Wow, a lot of players here think bet-sizing (particularly on the river) is a good way to tell if a bet is a
bluff. This might explain my great success with over-betting the pot with the nuts on the end, since so many people here think big bets mean weakness. I am sizing my bets, on the end, based on many things but a lot of it is based on my perception of the strength of your hand. If I expect you to call, and expect to have the better hand, I am betting larger because I want more money when you call. If I suspect you have a weak hand, one that can't call a large bet, I bet smaller to get a call and make money that way.
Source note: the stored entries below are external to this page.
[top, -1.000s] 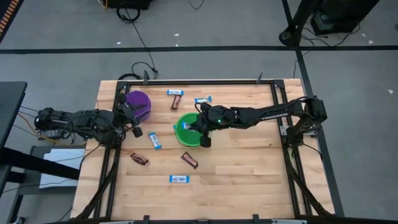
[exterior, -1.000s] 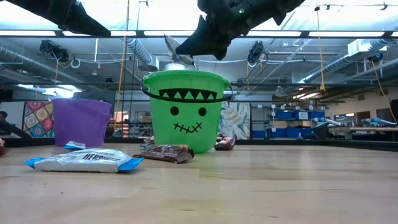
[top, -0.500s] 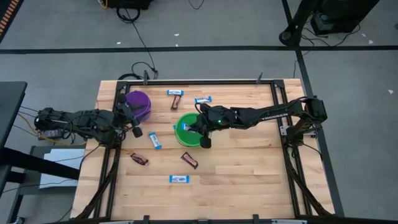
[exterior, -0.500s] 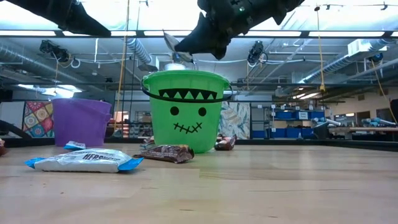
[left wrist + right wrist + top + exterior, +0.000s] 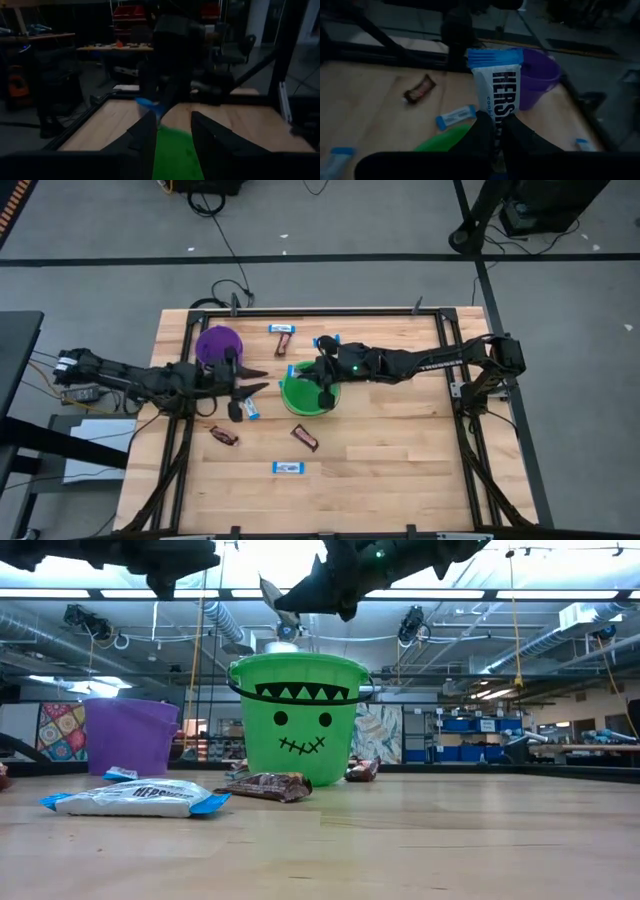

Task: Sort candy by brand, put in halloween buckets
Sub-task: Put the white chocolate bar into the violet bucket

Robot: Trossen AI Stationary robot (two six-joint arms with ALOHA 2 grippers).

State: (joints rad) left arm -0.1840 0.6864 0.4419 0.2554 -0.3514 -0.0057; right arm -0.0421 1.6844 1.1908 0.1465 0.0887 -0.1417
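Observation:
In the high view my right gripper (image 5: 298, 372) hovers over the far-left rim of the green bucket (image 5: 305, 392), shut on a blue-and-white candy (image 5: 292, 370). My left gripper (image 5: 260, 379) is open, between the purple bucket (image 5: 218, 343) and the green one, above the table. Both buckets stand upright on their bases in the low view: green bucket (image 5: 298, 718), purple bucket (image 5: 130, 735). Loose candies lie flat on the table: a blue one (image 5: 250, 408) under my left gripper, and brown ones (image 5: 223, 435) (image 5: 304, 438). My right gripper pinches the blue-and-white candy between its two fingers (image 5: 482, 131) at one end of the wrapper (image 5: 496, 114). The rest of the wrapper sticks out beyond the fingertips. The fingers reach in from the table's right. The candy (image 5: 273, 598) is tilted and lifted clear above the green bucket's rim.
Other candies lie near the far edge: blue ones (image 5: 283, 328) (image 5: 327, 339) and a brown one (image 5: 283, 343). Another blue one (image 5: 288, 468) lies toward the near edge. A black frame runs along the table's sides (image 5: 440, 340). Bare wood fills the near right part.
My left arm has reached from beside the purple bucket toward the table's right, and its gripper now hangs close to the green bucket. My right gripper, still shut on the candy, has moved from the bucket's right side toward its far-left rim and risen a little.

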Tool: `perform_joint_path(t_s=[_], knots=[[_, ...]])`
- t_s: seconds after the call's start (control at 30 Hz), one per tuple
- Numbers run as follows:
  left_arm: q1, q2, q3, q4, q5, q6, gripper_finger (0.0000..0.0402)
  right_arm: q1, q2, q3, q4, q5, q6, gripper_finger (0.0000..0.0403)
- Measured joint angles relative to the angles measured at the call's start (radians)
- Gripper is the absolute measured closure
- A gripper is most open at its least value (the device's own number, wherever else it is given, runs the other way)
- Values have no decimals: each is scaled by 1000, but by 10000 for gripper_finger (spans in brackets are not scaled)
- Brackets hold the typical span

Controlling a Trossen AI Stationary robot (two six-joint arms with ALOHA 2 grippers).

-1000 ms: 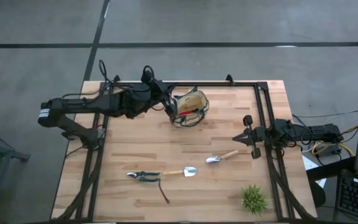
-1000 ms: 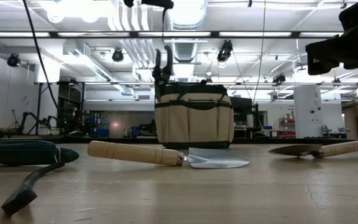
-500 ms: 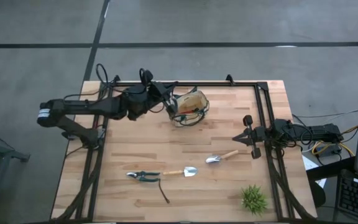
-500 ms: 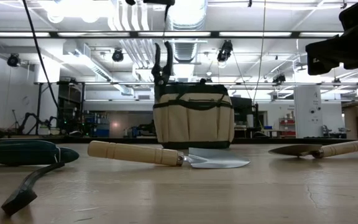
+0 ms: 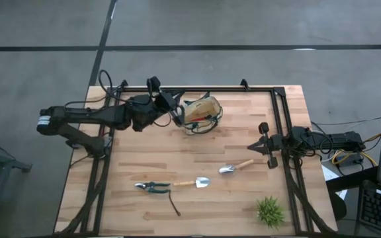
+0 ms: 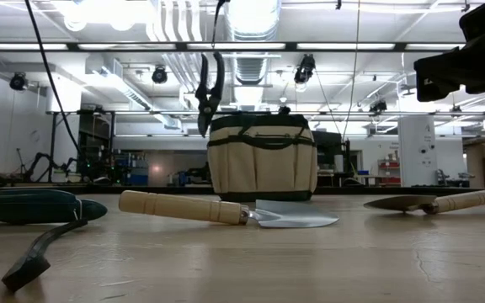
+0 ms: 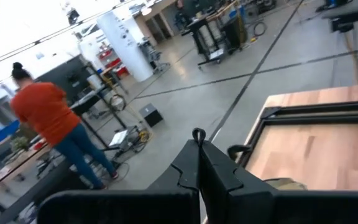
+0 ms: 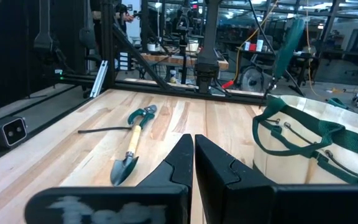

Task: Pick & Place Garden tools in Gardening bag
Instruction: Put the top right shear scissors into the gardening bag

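Observation:
The tan gardening bag (image 5: 202, 114) with green trim stands upright at the table's far middle (image 6: 262, 156). My left gripper (image 5: 175, 109) is shut just left of the bag, with dark shears (image 6: 210, 88) hanging above the bag's left rim. Two trowels (image 5: 196, 182) (image 5: 235, 167) and green-handled pruners (image 5: 152, 188) lie flat on the near half of the table. Something red shows inside the bag. My right gripper (image 5: 250, 147) waits shut and empty at the right. My left gripper is shut on the dark shears near their upper end. My own fingers (image 7: 188, 174) hide the contact; only a small dark loop (image 7: 197, 133) sticks out past the fingertips. The shears hang point down, lifted clear of the bag and the table.
A green spiky plant (image 5: 270, 211) stands at the near right corner. A dark strap-like piece (image 5: 175, 206) lies near the front edge. A black frame (image 5: 210, 88) runs along the far and right sides. A person in orange stands in the room beyond (image 7: 42, 118).
My left gripper has risen and drawn back toward the table's left edge, away from the bag. The dark shears went with it: their lower end stood behind the bag's rim, and now hangs clear above and left of it.

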Motion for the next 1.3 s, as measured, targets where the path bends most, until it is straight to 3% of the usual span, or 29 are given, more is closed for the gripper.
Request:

Now, when I am bluffing on the end, the same rules apply. If you are probably weak (or your range is highly polarized to air or the nuts), I size my bluffs smaller. I can save money when I get raised or called, but I still expect to win. When your range is strong, but likely to have gotten worse as the board came out (turn and river hurt your range), I am likely to bluff more on the large side, because I expect you to find a way to justify paying me off with a good hand. Actually, I often will pass on these spots unless I know you can fold there, because most micro players find a way to justify calling even large bets.
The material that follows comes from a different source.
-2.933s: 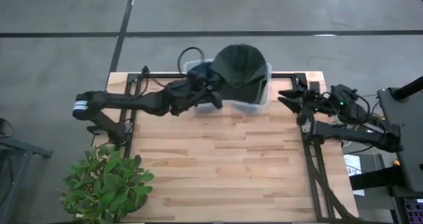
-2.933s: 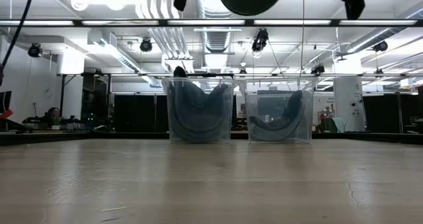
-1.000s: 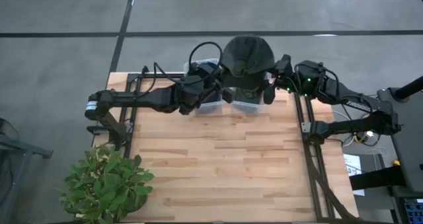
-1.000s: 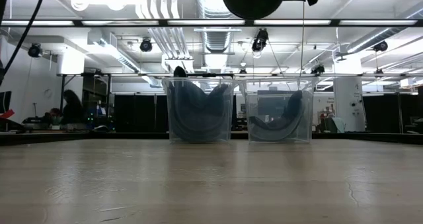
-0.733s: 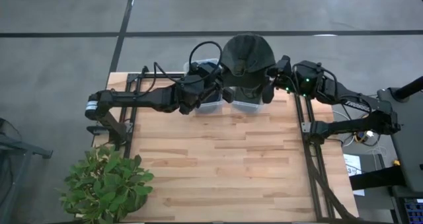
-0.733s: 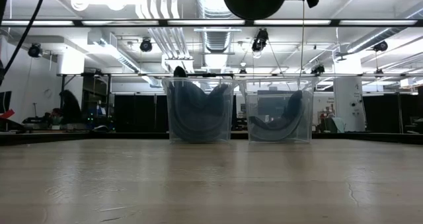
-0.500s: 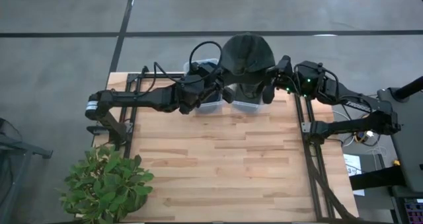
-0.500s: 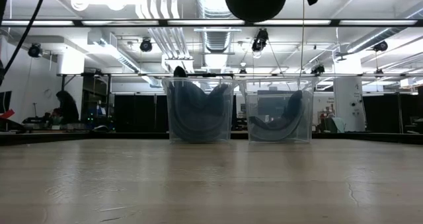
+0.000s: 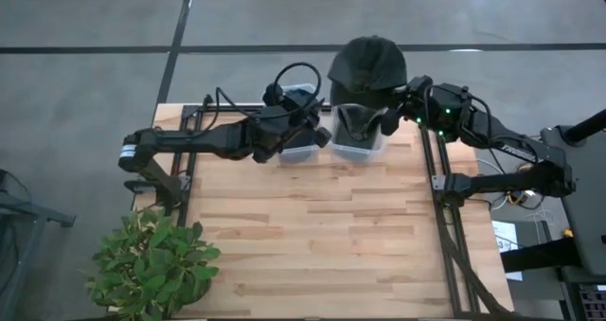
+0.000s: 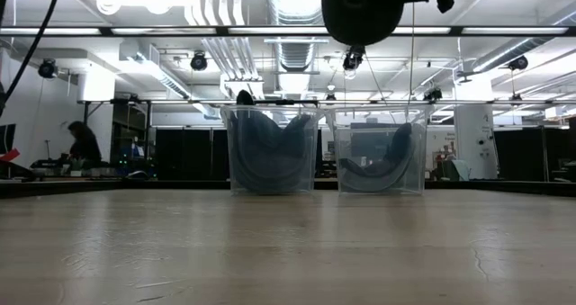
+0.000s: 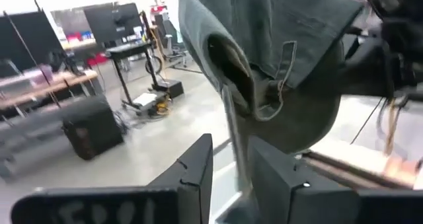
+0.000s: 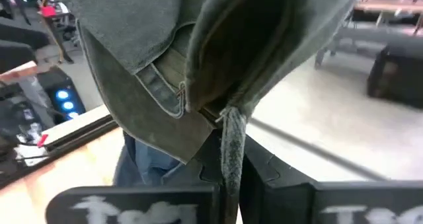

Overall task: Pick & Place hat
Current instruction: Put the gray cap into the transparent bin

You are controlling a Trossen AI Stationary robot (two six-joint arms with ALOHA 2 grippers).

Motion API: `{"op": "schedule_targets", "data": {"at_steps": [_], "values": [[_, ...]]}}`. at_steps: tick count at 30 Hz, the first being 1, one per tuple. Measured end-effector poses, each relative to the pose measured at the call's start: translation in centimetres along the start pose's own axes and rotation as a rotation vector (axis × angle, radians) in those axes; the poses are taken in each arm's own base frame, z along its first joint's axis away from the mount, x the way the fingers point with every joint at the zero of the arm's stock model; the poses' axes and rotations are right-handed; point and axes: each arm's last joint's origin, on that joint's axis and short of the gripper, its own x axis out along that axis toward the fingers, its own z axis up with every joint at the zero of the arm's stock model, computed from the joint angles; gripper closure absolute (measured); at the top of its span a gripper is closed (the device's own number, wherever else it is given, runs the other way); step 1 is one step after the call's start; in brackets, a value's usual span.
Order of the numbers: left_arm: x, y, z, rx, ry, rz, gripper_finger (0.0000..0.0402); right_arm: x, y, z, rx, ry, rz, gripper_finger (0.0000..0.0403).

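Two clear bins stood side by side at your table's far edge: the left bin and the right bin, each with dark hats folded inside. The dark hat hung above the right bin, pinched by its strap in your right gripper, whose fingers were closed on it. Your left gripper, fingers parted and off the hat, sat over the left bin. A potted plant stood at the table's near-left corner; a person showed in the room beyond.

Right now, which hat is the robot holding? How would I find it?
Look at the far edge of the wooden table, where two clear bins stand side by side. Above them, the right gripper holds a dark cap. It hangs in the air; the other hats lie inside bins.
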Motion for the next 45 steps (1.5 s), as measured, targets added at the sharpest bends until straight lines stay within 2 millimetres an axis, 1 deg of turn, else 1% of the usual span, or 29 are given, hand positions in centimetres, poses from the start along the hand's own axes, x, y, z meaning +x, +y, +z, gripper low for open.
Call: {"op": "schedule_targets", "data": {"at_steps": [3, 7, 9, 13, 17, 20, 22, 24, 26, 28, 33, 36, 40, 45], "values": [[-0.5, 0.3, 0.0, 0.064, 0.027, -0.007, 0.0311, -0.3, -0.7, -0.1, 0.056, 0.040, 0.060, 0.0393], [-1.2, 1.0, -0.4, 0.109, 0.101, -0.011, 0.0310, -0.8, -1.9, -0.2, 0.135, 0.127, 0.250, 0.0393], [-1.5, 1.4, -0.7, 0.118, 0.148, -0.007, 0.0310, -1.2, -2.4, -0.1, 0.169, 0.160, 0.401, 0.0393], [-1.8, 1.8, -1.6, 0.126, 0.215, 0.000, 0.0310, -2.1, -3.2, 0.3, 0.233, 0.234, 0.778, 0.0394], [-2.0, 2.0, -2.8, 0.136, 0.237, 0.001, 0.0310, -3.1, -3.4, 0.4, 0.254, 0.320, 1.139, 0.0392], [-2.2, 2.1, -3.8, 0.125, 0.244, 0.000, 0.0310, -3.9, -3.2, 0.5, 0.233, 0.356, 1.347, 0.0388], [-2.5, 2.3, -4.6, 0.107, 0.246, -0.010, 0.0310, -4.4, -3.1, 0.5, 0.215, 0.355, 1.406, 0.0388], [-2.9, 2.7, -5.2, 0.067, 0.231, -0.032, 0.0310, -4.7, -3.0, 0.6, 0.205, 0.343, 1.397, 0.0388], [-3.4, 3.2, -5.8, 0.022, 0.205, -0.051, 0.0310, -4.7, -3.1, 0.6, 0.223, 0.330, 1.309, 0.0387], [-4.1, 3.8, -6.3, -0.032, 0.167, -0.065, 0.0310, -4.4, -3.2, 0.7, 0.269, 0.313, 1.147, 0.0387], [-6.0, 5.8, -7.4, -0.149, 0.080, -0.095, 0.0310, -2.7, -4.1, 0.6, 0.463, 0.255, 0.625, 0.0387], [-7.2, 7.0, -7.8, -0.220, 0.049, -0.098, 0.0310, -1.0, -4.6, 0.1, 0.527, 0.252, 0.425, 0.0386], [-8.4, 8.3, -8.0, -0.263, 0.030, -0.100, 0.0310, 2.0, -4.9, -1.0, 0.546, 0.328, 0.347, 0.0386], [-9.3, 9.3, -7.9, -0.284, 0.012, -0.101, 0.0310, 6.5, -5.3, -3.2, 0.542, 0.445, 0.239, 0.0386]]}}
I think, for many players, bet sizing is not a good way to detect bluffs. Many players bet large because they have a big hand. They're not thinking about what you have, they're not thinking of bluffing. They're just thinking that they have a straight and straights are good.
A bluff is something I pick up when a bet doesn't make sense or fit the previous play of the hand and how the board has developed. You play enough hands, and you get a feel for how a hand is going to go depending on which cards come. You also have an assumed range of hands that someone will have. When they suddenly come to life and make a bet that's unusual and doesn't fit their range of hands, it causes me to stop and think a bit harder. Did I misread their range? Did they decide to get tricky or play unusually earlier in the hand? Does what their bet says they have make sense?
Depending on how I feel about the answers to those sorts of questions, and where my own hand falls in the range of hands I have in that spot, I will often make a call. I don't make the call because I "know" they're bluffing this time, sometimes they're not. I make they call because I expect them to be bluffing often enough that it's profitable. I trust my feelings, which are based on lots of experience and being in similar spots.